### [GIVEN RECORDS]
____________

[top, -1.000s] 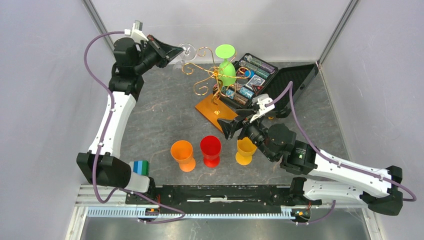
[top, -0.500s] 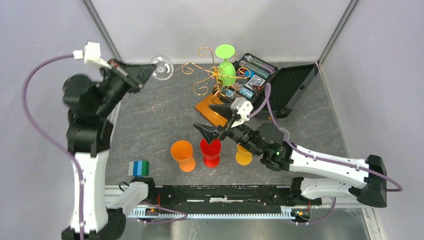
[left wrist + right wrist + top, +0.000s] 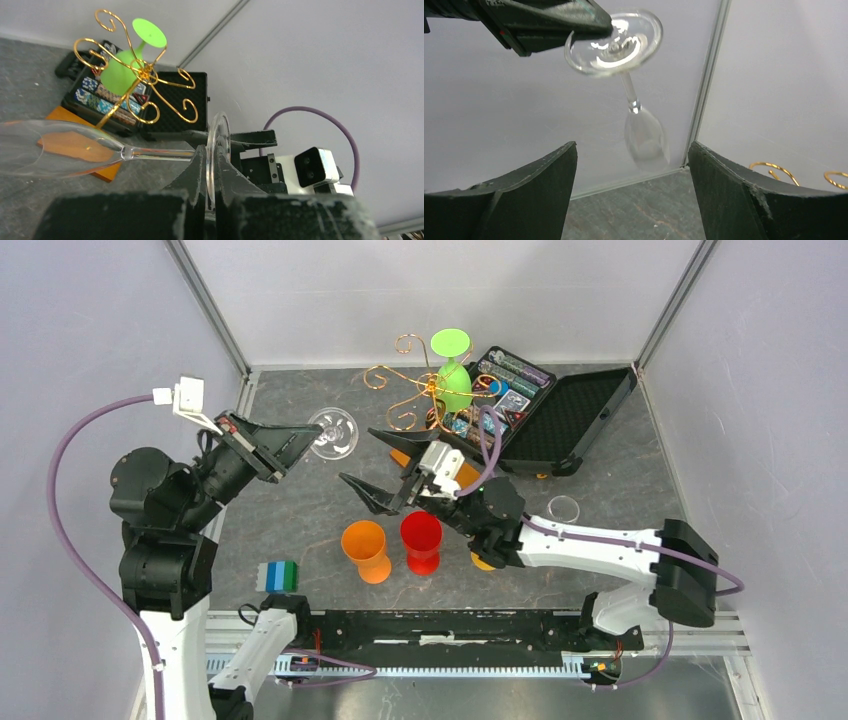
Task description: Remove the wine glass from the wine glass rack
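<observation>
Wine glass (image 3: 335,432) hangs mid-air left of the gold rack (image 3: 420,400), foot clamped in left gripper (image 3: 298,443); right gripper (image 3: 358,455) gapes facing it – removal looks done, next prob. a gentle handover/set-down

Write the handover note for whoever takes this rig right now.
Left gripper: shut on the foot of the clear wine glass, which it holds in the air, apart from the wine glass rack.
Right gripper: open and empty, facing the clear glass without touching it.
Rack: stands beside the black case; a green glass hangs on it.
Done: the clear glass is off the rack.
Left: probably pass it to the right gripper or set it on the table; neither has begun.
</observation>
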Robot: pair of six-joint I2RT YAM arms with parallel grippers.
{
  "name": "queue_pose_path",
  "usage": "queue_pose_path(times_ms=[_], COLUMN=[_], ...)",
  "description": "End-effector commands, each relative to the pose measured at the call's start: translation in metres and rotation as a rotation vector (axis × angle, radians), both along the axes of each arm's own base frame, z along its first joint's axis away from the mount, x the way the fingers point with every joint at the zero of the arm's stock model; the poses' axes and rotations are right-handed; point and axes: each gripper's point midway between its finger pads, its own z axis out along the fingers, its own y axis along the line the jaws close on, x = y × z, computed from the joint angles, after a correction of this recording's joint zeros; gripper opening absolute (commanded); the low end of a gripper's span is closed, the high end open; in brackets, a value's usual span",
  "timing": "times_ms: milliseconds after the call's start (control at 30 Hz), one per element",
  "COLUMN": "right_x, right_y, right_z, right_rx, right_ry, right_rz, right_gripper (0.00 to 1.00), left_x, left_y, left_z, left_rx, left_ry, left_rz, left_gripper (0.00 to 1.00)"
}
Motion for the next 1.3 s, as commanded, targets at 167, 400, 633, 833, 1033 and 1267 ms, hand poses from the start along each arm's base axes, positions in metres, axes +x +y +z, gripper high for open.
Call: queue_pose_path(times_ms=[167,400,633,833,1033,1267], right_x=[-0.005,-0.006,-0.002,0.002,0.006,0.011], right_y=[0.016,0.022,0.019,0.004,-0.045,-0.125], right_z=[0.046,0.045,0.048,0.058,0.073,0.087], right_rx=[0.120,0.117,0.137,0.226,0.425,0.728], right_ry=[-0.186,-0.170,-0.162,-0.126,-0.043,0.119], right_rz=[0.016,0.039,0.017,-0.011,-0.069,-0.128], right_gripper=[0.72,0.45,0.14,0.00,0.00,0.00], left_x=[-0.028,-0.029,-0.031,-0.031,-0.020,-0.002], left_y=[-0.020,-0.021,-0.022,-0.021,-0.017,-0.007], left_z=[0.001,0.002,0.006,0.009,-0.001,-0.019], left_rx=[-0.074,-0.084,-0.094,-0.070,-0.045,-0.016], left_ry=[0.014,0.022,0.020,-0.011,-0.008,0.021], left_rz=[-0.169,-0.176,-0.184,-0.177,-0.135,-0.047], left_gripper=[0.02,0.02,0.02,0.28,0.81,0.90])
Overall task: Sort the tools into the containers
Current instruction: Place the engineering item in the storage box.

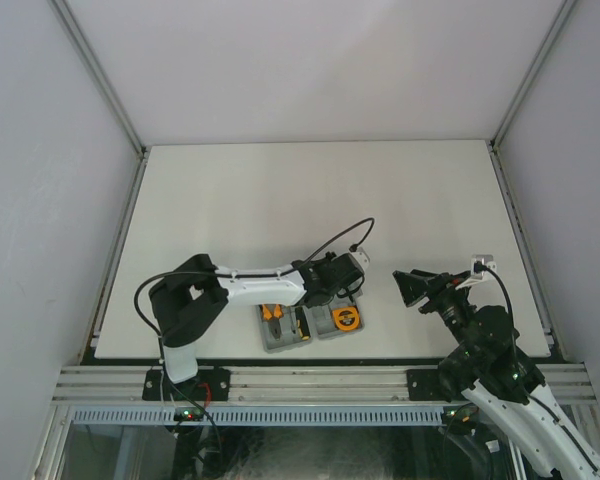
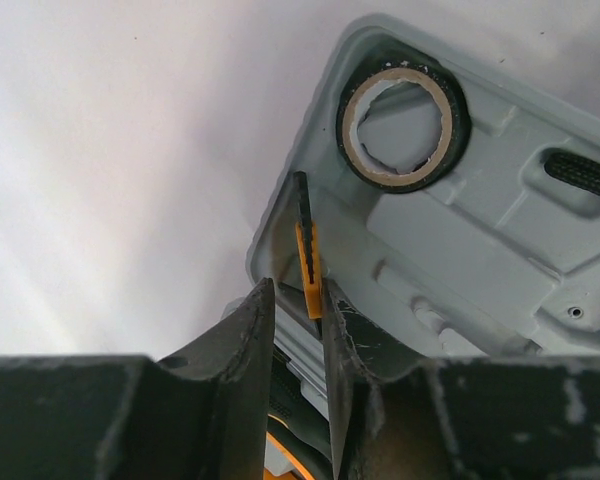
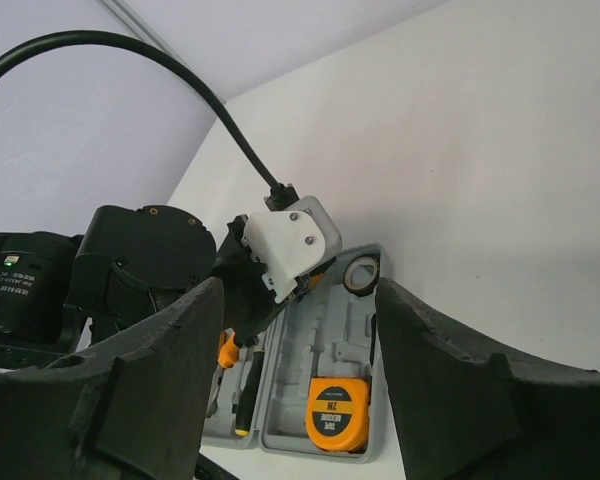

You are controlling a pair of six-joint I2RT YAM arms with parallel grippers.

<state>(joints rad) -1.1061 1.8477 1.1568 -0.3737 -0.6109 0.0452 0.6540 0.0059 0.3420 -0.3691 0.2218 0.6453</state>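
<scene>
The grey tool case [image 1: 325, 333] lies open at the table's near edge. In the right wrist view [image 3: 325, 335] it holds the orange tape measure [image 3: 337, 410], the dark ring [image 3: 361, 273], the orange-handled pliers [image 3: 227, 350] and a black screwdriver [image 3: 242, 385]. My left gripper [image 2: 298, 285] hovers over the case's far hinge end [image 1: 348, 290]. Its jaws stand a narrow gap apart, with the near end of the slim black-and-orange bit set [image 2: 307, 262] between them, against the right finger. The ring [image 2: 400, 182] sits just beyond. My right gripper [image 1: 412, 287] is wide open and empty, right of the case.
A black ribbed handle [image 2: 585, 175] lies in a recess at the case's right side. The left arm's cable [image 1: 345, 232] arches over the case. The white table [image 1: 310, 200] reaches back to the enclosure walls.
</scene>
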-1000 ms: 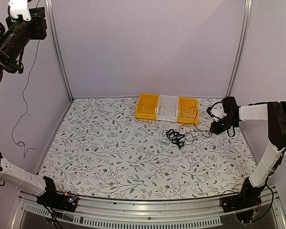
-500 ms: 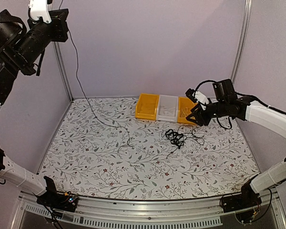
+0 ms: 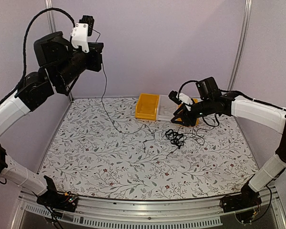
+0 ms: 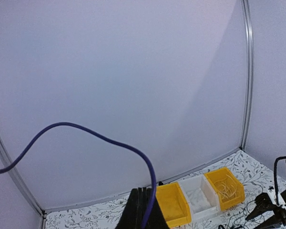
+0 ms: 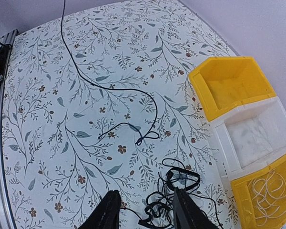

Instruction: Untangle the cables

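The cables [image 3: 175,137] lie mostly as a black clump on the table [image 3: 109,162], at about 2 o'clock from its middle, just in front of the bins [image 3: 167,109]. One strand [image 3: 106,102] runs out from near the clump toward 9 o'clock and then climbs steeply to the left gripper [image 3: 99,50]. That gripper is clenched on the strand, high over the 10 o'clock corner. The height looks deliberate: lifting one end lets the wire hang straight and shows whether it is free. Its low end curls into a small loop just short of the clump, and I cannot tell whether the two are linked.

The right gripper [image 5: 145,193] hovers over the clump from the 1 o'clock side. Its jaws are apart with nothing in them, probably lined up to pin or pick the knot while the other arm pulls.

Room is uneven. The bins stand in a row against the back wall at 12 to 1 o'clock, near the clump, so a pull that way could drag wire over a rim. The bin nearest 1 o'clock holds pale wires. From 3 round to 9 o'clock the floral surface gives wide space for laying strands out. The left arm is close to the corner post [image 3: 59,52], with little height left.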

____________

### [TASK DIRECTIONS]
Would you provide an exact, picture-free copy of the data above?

### [EXERCISE RESPONSE]
[top, -1.000s] 
[top, -0.500s] 
[left wrist + right wrist + top, +0.000s] 
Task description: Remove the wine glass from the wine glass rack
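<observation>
Wine glass (image 3: 335,432) hangs mid-air left of the gold rack (image 3: 420,400), foot clamped in left gripper (image 3: 298,443); right gripper (image 3: 358,455) gapes facing it – removal looks done, next prob. a gentle handover/set-down

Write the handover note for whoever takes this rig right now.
Left gripper: shut on the foot of the clear wine glass, which it holds in the air, apart from the wine glass rack.
Right gripper: open and empty, facing the clear glass without touching it.
Rack: stands beside the black case; a green glass hangs on it.
Done: the clear glass is off the rack.
Left: probably pass it to the right gripper or set it on the table; neither has begun.
</observation>
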Robot: pair of six-joint I2RT YAM arms with parallel grippers.
{
  "name": "queue_pose_path",
  "usage": "queue_pose_path(times_ms=[_], COLUMN=[_], ...)",
  "description": "End-effector commands, each relative to the pose measured at the call's start: translation in metres and rotation as a rotation vector (axis × angle, radians), both along the axes of each arm's own base frame, z along its first joint's axis away from the mount, x the way the fingers point with every joint at the zero of the arm's stock model; the poses' axes and rotations are right-handed; point and axes: each gripper's point midway between its finger pads, its own z axis out along the fingers, its own y axis along the line the jaws close on, x = y × z, computed from the joint angles, after a correction of this recording's joint zeros; gripper opening absolute (commanded); the low end of a gripper's span is closed, the high end open; in brackets, a value's usual span",
  "timing": "times_ms: milliseconds after the call's start (control at 30 Hz), one per element",
  "COLUMN": "right_x, right_y, right_z, right_rx, right_ry, right_rz, right_gripper (0.00 to 1.00), left_x, left_y, left_z, left_rx, left_ry, left_rz, left_gripper (0.00 to 1.00)"
}
Motion for the next 1.3 s, as commanded, targets at 167, 400, 633, 833, 1033 and 1267 ms, hand poses from the start along each arm's base axes, positions in metres, axes +x +y +z, gripper high for open.
Call: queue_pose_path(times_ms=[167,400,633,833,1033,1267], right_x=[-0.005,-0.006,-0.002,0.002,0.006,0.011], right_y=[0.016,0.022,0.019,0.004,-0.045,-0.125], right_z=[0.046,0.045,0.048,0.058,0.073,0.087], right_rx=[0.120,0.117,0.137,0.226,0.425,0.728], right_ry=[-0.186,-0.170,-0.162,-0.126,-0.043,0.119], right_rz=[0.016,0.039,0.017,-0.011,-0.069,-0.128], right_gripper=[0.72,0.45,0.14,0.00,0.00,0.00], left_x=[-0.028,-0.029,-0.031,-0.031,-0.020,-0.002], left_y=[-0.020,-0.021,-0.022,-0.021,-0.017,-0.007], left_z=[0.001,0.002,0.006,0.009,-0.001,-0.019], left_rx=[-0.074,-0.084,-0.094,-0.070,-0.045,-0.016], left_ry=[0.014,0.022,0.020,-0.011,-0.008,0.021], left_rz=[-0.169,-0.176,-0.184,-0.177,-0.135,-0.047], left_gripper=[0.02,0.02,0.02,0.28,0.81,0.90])
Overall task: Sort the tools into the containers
Current instruction: Place the engineering item in the storage box.


You are controlling a pair of six-joint I2RT YAM arms with parallel grippers.

<state>(joints rad) -1.1061 1.8477 1.1568 -0.3737 -0.6109 0.0452 0.6540 0.0059 0.3420 -0.3691 0.2218 0.6453</state>
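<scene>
The grey tool case [image 1: 325, 333] lies open at the table's near edge. In the right wrist view [image 3: 325, 335] it holds the orange tape measure [image 3: 337, 410], the dark ring [image 3: 361, 273], the orange-handled pliers [image 3: 227, 350] and a black screwdriver [image 3: 242, 385]. My left gripper [image 2: 298, 285] hovers over the case's far hinge end [image 1: 348, 290]. Its jaws stand a narrow gap apart, with the near end of the slim black-and-orange bit set [image 2: 307, 262] between them, against the right finger. The ring [image 2: 400, 182] sits just beyond. My right gripper [image 1: 412, 287] is wide open and empty, right of the case.
A black ribbed handle [image 2: 585, 175] lies in a recess at the case's right side. The left arm's cable [image 1: 345, 232] arches over the case. The white table [image 1: 310, 200] reaches back to the enclosure walls.
</scene>
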-1000 ms: 
-500 ms: 
+0 ms: 
+0 ms: 
+0 ms: 

Instruction: Untangle the cables

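The cables [image 3: 175,137] lie mostly as a black clump on the table [image 3: 109,162], at about 2 o'clock from its middle, just in front of the bins [image 3: 167,109]. One strand [image 3: 106,102] runs out from near the clump toward 9 o'clock and then climbs steeply to the left gripper [image 3: 99,50]. That gripper is clenched on the strand, high over the 10 o'clock corner. The height looks deliberate: lifting one end lets the wire hang straight and shows whether it is free. Its low end curls into a small loop just short of the clump, and I cannot tell whether the two are linked.

The right gripper [image 5: 145,193] hovers over the clump from the 1 o'clock side. Its jaws are apart with nothing in them, probably lined up to pin or pick the knot while the other arm pulls.

Room is uneven. The bins stand in a row against the back wall at 12 to 1 o'clock, near the clump, so a pull that way could drag wire over a rim. The bin nearest 1 o'clock holds pale wires. From 3 round to 9 o'clock the floral surface gives wide space for laying strands out. The left arm is close to the corner post [image 3: 59,52], with little height left.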

The output requires nothing else.